* **Work required**
Would you extract the whole listing below and retype it exactly?

* **Provided data**
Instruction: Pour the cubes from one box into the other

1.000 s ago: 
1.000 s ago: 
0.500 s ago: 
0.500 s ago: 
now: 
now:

* **Answer**
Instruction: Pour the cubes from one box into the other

1.000 s ago: 
1.000 s ago: 
0.500 s ago: 
0.500 s ago: 
now: 
now:

The answer given is complete.